STEPHEN HOCKMAN, QC, a former chairman of the Bar Council, has called for the establishment of an international court for the environment to punish states that fail to take adequate measures in protecting wildlife and in preventing climate change. Mr. Hockman proposes a body similar to the International Court of Justice in The Hague to be the supreme legal authority on issues regarding the environment.

Underpinning the role of such a body would be to enforce international agreements on cutting greenhouse gas emissions to be set and agreed upon next year. The court would fine national governments or individual companies who fail to take adequate measures in protecting endangered species or through wanton neglect and degradation of the natural environment. Enforcing the “right to a healthy environment” seems the next logical step given the seriousness associated with the long-terms effects of climate change.

The pioneering idea has been presented to an audience of scientists, politicians and public figures at a symposium held at the British library.

Mr. Hockman, a deputy High Court judge, believes that it is imperative now given the threat of climate change for the law to protect the environment.

 

A UN Climate Change Conference recently held in Poznan, Poland, began negotiations that is hoped will lead to a new agreement in replacing the Kyoto protocol in Copenhagen, next year. Developed countries are expected to commit cutting emissions quite drastically, while developing countries will be urged in halting deforestation.

The British Government has agreed in-principle that the concept of an international court will be taken into account when consideration is being made on how to make international agreements on climate change binding.

Mr. Hockman said an international court would be needed to enforce and regulate any agreement, saying: ‘Its remit will be overall climate change and the need for better regulation of carbon emissions but at the same time the implementation and enforcement of international environmental agreements and instruments.’

Whilst the creation of the court would provide an arena and setting in resolving disputes and in providing resolutions between states, the court would also likely be useful for multinational firms by ensuring environmental laws are kept to in every country.

It is believed that the court would uphold a convention on the right to a healthy environment; and by making provision for a higher body within itself, so as individuals or non-governmental organisations could appeal or protest against any environmental injustices.

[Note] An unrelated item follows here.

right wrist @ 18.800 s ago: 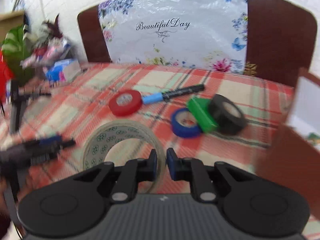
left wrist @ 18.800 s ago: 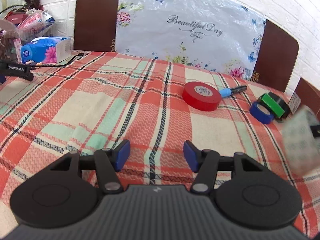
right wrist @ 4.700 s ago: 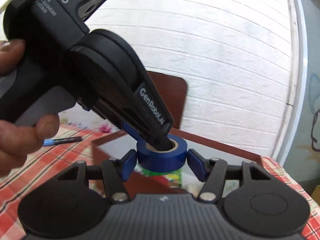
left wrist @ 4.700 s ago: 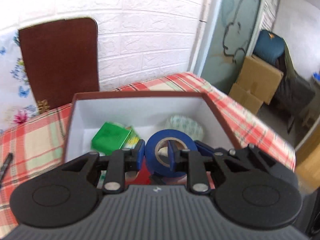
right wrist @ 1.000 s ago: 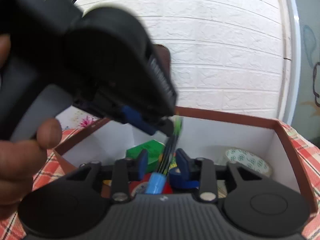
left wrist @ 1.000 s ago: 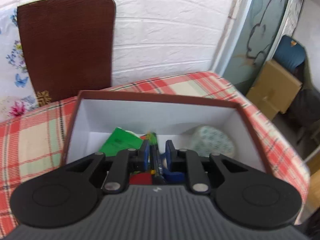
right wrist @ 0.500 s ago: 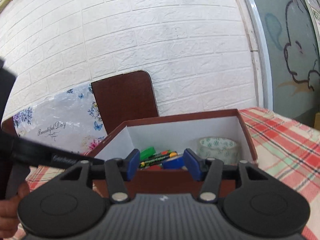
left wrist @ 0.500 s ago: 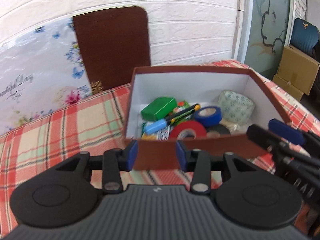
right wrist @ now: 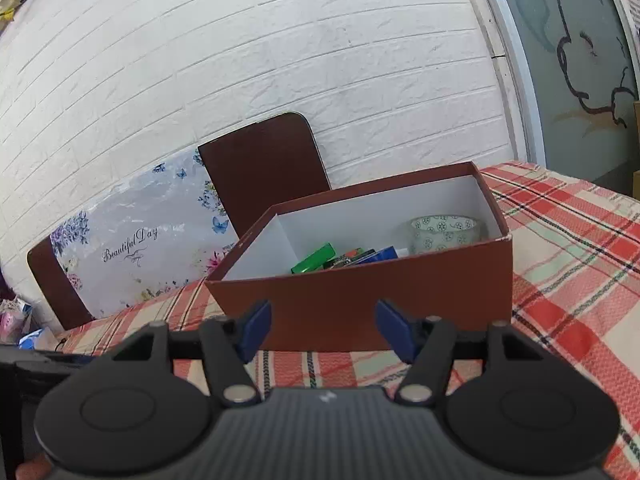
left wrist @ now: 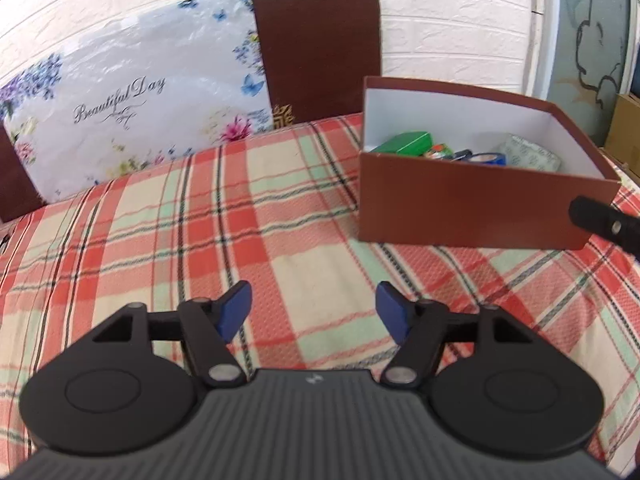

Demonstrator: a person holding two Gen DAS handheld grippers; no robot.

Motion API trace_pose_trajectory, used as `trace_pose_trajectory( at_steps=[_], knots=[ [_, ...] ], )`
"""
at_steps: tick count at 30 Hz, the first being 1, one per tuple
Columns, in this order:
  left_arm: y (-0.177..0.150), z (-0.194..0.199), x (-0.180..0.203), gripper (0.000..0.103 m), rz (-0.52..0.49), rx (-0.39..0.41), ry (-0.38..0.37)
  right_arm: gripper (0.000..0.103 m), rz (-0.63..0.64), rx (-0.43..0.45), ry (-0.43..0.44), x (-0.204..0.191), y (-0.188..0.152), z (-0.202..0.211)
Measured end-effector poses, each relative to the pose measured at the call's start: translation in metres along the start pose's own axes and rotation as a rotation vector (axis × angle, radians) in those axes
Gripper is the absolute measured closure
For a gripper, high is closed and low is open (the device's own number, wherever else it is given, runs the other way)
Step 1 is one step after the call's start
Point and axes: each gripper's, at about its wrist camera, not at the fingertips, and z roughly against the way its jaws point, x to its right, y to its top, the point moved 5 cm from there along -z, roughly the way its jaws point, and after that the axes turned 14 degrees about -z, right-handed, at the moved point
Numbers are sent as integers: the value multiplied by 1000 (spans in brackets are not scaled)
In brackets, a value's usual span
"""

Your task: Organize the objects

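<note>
Right wrist view: brown box [right wrist: 360, 300] of tape rolls just beyond wide, empty jaws, both grippers alike.

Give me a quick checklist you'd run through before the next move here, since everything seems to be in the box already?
1. Left gripper empty, fingers apart: ok.
2. Right gripper empty, fingers apart: ok.
3. Items inside the brown box: the green block, the clear patterned tape roll and the blue tape roll show above its wall: ok.
4. Anything loose on the plaid tablecloth in front of the left gripper: nothing in sight: ok.
5. Every item accounted for: cannot tell, the box's near wall hides its floor.
6. Box fully on the table: ok in both views.
</note>
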Motion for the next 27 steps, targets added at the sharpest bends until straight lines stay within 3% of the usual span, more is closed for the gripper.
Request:
trace_pose_trajectory(
  at_steps=[3,6,9,14,19,27],
  knots=[
    [-11,3,-1,18,7,-15,24,30,-24,-3,4,-2,-2,4],
    [-20,5,-3,11,11,-29,40,28,-32,-17,9,-6,-8,6],
    [-28,6,-5,8,22,-47,59,16,-36,-34,9,-10,-18,8],
    [-33,7,-8,0,41,-57,73,13,-46,-77,11,-10,-28,8],
    [-31,12,-8,0,38,-33,110,5,-72,-80,18,-9,-25,12],
    [-32,12,-8,0,18,-39,139,5,-52,-83,12,-13,-30,12]
  ],
)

The primary role of such a court would be in making “declaratory rulings” that, essentially, would be made to influence and embarrass countries into upholding the law. The court would also likely be equipped with powers in fining companies and individual states where breaches of the law are made.

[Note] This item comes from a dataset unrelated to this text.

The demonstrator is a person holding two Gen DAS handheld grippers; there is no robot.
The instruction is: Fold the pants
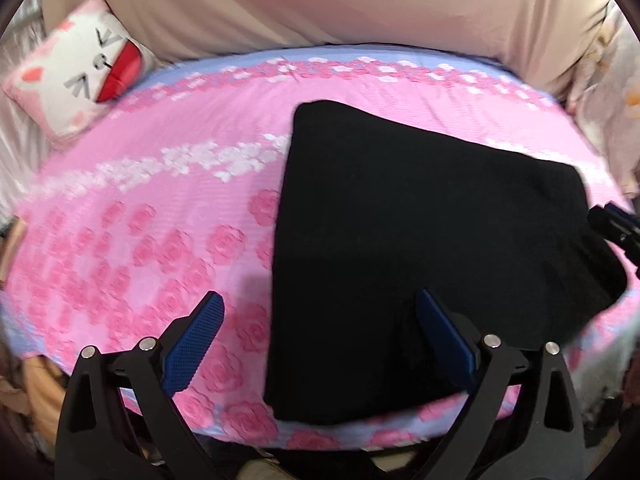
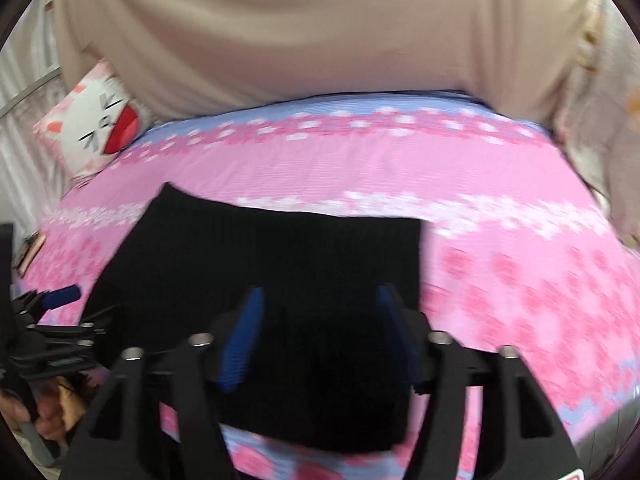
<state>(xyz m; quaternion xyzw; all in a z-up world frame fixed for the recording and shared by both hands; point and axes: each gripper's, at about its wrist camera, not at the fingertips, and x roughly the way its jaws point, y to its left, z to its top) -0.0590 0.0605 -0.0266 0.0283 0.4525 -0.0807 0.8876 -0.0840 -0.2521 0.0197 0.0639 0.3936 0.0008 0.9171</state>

Mr. Hockman added: ‘Of course regulations and sanctions alone cannot deliver a global solution to problems of climate change, but without such components the incentive for individual countries to address those problems – and to achieve solutions that are politically acceptable within their own jurisdictions – will be much reduced.’

It is envisaged that the court would be led by retired judges, climate change experts and other public figures. It would also include, as a central part of its function, a scientific body in considering evidence and by making available any data on the environment.

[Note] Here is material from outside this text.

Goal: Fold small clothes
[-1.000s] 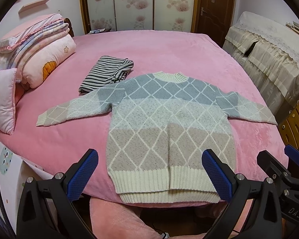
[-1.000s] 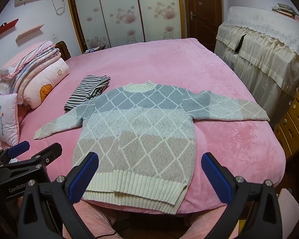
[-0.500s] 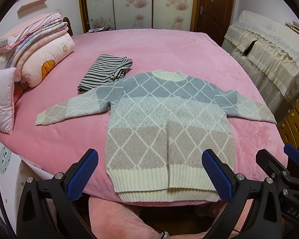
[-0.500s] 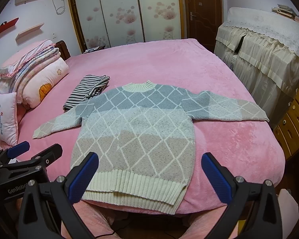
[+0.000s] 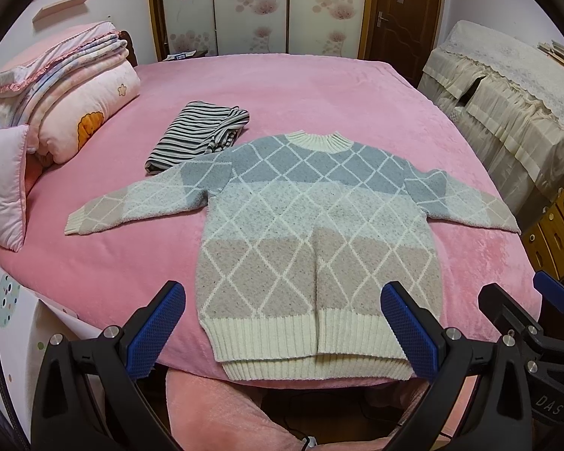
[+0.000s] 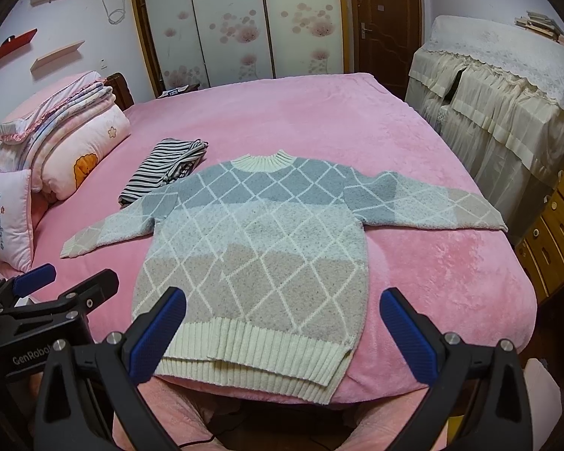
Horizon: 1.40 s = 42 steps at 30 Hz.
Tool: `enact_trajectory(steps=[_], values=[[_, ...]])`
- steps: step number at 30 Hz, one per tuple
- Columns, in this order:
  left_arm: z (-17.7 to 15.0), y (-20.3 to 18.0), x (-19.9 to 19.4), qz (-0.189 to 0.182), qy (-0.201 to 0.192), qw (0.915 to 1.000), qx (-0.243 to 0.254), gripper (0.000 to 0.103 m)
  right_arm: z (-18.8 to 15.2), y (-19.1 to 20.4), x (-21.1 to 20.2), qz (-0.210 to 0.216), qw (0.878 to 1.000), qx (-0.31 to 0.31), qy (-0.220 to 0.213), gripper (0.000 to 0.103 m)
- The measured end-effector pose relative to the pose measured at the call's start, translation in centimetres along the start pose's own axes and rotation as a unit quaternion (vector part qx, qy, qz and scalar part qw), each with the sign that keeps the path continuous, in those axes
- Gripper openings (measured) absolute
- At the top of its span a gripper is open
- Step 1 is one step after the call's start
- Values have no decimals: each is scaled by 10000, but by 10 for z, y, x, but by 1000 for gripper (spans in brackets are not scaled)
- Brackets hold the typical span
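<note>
Both grippers hover side by side at the near edge of a pink bed [image 5: 319, 86], the left gripper [image 5: 282, 332] and the right gripper [image 6: 282, 332] each with blue-padded fingers spread wide apart and holding nothing. A diamond-patterned knit sweater [image 5: 316, 233] lies flat just beyond the fingertips, sleeves spread, its cream ribbed hem overhanging the bed edge between the left gripper's fingers. Beyond its left sleeve lies a folded striped garment [image 5: 197, 137], with open pink bedding all around.

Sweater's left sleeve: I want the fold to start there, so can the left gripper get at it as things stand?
Probably yes. The left gripper is open and empty, and the sleeve lies flat on the bed with nothing over it; the striped garment sits behind it.
</note>
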<state>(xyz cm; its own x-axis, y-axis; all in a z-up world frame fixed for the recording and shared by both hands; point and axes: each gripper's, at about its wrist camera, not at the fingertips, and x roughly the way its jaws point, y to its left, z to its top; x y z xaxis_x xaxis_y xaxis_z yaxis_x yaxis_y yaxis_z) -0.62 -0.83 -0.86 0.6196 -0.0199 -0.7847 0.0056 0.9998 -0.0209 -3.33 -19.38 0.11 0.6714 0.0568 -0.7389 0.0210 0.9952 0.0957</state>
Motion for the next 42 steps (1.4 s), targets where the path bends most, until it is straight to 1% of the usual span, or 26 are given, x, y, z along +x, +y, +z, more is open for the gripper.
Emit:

The creation of an international court on the environment would invariably influence public opinion that in turn would force Governments to take issues associated with the environment seriously. If there are established bodies that can give definitive legal rulings that are accepted as ‘fair and reasonable’ that would likely have its own impact on public opinion.

Environmental campaign groups such as Friends of the Earth have welcomed the idea as it helps and promotes the rights of people to live in a clean and healthy environment.